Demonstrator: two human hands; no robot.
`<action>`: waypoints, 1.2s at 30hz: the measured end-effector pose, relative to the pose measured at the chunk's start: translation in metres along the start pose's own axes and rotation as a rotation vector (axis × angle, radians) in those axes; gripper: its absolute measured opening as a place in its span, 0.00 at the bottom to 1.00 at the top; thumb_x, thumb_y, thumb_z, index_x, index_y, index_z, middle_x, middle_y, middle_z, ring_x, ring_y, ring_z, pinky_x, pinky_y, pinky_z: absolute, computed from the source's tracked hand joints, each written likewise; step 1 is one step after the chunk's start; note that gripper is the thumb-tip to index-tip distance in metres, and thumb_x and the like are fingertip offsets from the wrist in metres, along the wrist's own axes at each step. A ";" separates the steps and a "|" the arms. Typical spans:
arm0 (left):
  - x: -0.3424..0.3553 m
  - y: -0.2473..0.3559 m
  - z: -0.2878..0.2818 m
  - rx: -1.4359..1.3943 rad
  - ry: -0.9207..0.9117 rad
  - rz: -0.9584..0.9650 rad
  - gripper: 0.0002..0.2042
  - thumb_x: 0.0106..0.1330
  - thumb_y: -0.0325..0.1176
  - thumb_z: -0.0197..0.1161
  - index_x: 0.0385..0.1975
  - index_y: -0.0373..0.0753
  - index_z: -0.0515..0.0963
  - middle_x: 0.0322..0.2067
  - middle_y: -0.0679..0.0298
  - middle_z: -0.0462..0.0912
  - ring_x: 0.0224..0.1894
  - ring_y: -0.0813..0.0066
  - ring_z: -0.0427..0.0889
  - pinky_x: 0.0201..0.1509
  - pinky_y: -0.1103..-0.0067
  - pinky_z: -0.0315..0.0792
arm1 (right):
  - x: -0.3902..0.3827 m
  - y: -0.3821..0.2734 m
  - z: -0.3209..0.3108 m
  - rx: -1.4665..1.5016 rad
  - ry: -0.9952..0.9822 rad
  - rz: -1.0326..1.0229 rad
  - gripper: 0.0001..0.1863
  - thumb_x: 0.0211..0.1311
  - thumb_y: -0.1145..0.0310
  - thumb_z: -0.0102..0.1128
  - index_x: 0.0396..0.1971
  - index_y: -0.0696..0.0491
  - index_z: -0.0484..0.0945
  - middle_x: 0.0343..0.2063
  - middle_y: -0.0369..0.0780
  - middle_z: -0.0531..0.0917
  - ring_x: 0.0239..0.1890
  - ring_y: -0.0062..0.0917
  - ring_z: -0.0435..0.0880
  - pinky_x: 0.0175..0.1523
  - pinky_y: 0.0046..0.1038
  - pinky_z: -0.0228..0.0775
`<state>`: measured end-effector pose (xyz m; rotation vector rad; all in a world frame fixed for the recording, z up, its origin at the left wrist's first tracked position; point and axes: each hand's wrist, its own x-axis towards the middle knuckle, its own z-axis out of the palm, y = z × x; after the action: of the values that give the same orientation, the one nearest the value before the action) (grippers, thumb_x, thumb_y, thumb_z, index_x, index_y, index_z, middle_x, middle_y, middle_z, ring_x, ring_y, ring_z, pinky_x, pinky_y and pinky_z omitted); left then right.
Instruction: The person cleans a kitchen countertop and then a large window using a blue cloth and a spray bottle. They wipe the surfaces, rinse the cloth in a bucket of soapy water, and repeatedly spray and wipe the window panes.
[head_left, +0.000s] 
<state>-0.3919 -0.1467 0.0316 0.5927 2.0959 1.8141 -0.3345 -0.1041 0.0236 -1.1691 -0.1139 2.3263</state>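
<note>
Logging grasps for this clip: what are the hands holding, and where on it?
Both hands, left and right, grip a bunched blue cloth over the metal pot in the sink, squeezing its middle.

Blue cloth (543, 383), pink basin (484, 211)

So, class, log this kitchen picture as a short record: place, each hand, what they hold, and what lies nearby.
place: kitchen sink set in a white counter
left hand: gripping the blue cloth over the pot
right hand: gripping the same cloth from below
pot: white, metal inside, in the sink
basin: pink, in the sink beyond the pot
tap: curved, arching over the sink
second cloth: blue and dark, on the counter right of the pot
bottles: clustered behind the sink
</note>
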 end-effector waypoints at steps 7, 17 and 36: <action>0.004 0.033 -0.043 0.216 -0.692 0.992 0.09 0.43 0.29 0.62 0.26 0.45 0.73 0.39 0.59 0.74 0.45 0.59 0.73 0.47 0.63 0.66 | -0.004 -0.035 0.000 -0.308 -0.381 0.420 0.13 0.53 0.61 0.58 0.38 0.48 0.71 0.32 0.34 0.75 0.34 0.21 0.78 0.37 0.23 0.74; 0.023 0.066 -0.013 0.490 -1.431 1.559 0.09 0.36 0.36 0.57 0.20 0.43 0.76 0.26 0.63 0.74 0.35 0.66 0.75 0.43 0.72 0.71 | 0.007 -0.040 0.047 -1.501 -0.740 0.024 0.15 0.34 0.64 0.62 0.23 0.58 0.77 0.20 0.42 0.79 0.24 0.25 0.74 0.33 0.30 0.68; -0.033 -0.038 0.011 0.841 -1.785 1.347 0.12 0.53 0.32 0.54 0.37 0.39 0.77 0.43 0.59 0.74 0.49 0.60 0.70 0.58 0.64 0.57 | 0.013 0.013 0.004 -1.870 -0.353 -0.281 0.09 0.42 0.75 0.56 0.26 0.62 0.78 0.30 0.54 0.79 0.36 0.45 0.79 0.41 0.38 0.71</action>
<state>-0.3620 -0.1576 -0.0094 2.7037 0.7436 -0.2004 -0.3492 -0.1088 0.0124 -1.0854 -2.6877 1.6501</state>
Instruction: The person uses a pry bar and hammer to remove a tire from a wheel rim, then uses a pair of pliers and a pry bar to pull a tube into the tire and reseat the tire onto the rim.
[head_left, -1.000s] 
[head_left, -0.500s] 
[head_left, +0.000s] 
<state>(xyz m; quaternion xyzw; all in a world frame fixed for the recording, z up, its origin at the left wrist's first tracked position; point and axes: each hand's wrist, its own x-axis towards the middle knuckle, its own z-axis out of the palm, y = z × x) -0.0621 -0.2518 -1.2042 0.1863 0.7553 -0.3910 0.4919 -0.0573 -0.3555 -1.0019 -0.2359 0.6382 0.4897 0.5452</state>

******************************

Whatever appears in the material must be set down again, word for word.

Demonstrator: two human hands; no robot.
`<action>`: waypoints, 1.2s at 30hz: the measured end-effector pose, relative to the pose measured at the chunk's start: translation in metres along the start pose's own axes and rotation as a rotation vector (axis × angle, radians) in those axes; gripper: its absolute measured opening as a place in its span, 0.00 at the bottom to 1.00 at the top; thumb_x, thumb_y, thumb_z, index_x, index_y, index_z, middle_x, middle_y, middle_z, ring_x, ring_y, ring_z, pinky_x, pinky_y, pinky_z: absolute, computed from the source's tracked hand joints, each written likewise; step 1 is one step after the chunk's start; note that gripper is the thumb-tip to index-tip distance in metres, and thumb_x and the like are fingertip offsets from the wrist in metres, along the wrist's own axes at each step. A ";" separates the steps and a "|" the arms. Typical spans:
arm0 (left):
  - x: -0.3424..0.3553 m
  - y: -0.2473..0.3559 m
  - z: -0.2878..0.2818 m
  - rx: -1.4359..1.3943 rad
  - ry: -0.9207..0.9117 rad
  - rz: -0.9584..0.9650 rad
  - gripper: 0.0002..0.2042
  - thumb_x: 0.0106..0.1330
  - thumb_y: -0.0325..0.1176
  - thumb_z: -0.0197..0.1161
  - index_x: 0.0385..0.1975
  - index_y: -0.0373..0.0753
  - index_z: -0.0515..0.0963
  - middle_x: 0.0322..0.2067
  - middle_y: -0.0679..0.0298
  - middle_z: -0.0462..0.0912
  - ring_x: 0.0224..0.1894
  - ring_y: -0.0813..0.0066
  - ring_z: -0.0427..0.0889
  - pinky_x: 0.0201..0.1509
  - pinky_y: -0.1103..-0.0067
  - pinky_z: -0.0315..0.0792
arm1 (right):
  - x: -0.3902..0.3827 m
  - y: -0.3821..0.2734 m
  - z: -0.3209..0.3108 m
  - rx: -1.4665..1.5016 rad
  - ry: -0.9952..0.9822 rad
  - rz: -1.0326..1.0229 rad
  - gripper: 0.0001..0.1863
  - thumb_x: 0.0211..0.1311
  - thumb_y: -0.1145..0.0310
  - thumb_z: -0.0102..0.1128
  - index_x: 0.0396..0.1971
  - index_y: -0.0696..0.0491
  - index_z: -0.0484..0.0945
  - middle_x: 0.0343..0.2063
  - middle_y: -0.0369..0.0780
  - middle_z: -0.0531..0.0917
  - ring_x: 0.0239..0.1890
  - ring_y: -0.0062..0.0917
  - ring_z: -0.0435..0.0880
  - pinky_x: 0.0175..0.1523
  - pinky_y: 0.0046..0.1038
  - pinky_z: -0.0228..0.0775
`<state>`: measured end-effector pose (xyz m; rotation vector rad; all in a world frame fixed for the recording, z up, its origin at the left wrist's first tracked position; point and axes: each hand's wrist, its own x-axis towards the middle knuckle, its own z-axis out of the palm, y = z × x; after the action: of the values that give the same orientation, the one nearest the value before the action) (grippers, thumb_x, thumb_y, thumb_z, index_x, index_y, index_z, middle_x, middle_y, middle_z, ring_x, ring_y, ring_z, pinky_x, pinky_y and pinky_z omitted); left then right.
Instruction: The person cleans a kitchen countertop and then a large window using a blue cloth and a spray bottle. They wipe the surfaces, rinse the cloth in a bucket of soapy water, and repeatedly spray and wipe the window panes.
[head_left, +0.000s] 
<state>-0.3919 -0.1467 0.0316 0.5927 2.0959 1.8141 -0.3345 -0.1041 0.0236 -1.1691 -0.1139 2.3263</state>
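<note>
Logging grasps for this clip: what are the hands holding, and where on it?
Both hands, left and right, grip a bunched blue cloth over the metal pot in the sink, squeezing its middle.

Blue cloth (543, 383), pink basin (484, 211)

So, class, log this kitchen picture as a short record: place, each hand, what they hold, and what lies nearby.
place: kitchen sink set in a white counter
left hand: gripping the blue cloth over the pot
right hand: gripping the same cloth from below
pot: white, metal inside, in the sink
basin: pink, in the sink beyond the pot
tap: curved, arching over the sink
second cloth: blue and dark, on the counter right of the pot
bottles: clustered behind the sink
</note>
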 end-effector waypoints at steps 7, 17 and 36: <action>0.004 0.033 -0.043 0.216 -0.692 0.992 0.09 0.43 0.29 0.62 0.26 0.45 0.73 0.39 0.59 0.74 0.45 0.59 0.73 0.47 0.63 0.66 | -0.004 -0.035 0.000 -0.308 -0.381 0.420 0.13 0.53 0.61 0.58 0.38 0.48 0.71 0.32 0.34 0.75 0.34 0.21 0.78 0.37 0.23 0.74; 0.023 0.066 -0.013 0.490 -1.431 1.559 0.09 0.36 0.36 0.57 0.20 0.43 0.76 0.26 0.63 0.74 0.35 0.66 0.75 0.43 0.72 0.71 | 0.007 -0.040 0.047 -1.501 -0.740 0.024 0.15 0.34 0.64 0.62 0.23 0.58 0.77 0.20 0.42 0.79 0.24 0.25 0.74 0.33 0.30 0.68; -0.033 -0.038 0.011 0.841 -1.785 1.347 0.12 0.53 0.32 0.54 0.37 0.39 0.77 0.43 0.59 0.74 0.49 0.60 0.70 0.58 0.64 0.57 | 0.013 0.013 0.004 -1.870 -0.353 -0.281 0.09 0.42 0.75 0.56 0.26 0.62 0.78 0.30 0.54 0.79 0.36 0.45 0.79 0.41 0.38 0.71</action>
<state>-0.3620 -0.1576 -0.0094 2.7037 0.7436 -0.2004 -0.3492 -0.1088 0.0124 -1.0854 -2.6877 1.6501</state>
Instruction: The person uses a pry bar and hammer to remove a tire from a wheel rim, then uses a pair of pliers and a pry bar to pull a tube into the tire and reseat the tire onto the rim.
[head_left, -1.000s] 
[head_left, -0.500s] 
[head_left, +0.000s] 
<state>(xyz m; quaternion xyzw; all in a world frame fixed for the recording, z up, its origin at the left wrist's first tracked position; point and axes: each hand's wrist, its own x-axis towards the middle knuckle, its own z-axis out of the palm, y = z × x) -0.0621 -0.2518 -1.2042 0.1863 0.7553 -0.3910 0.4919 -0.0573 -0.3555 -1.0019 -0.2359 0.6382 0.4897 0.5452</state>

No more output is needed for this exercise.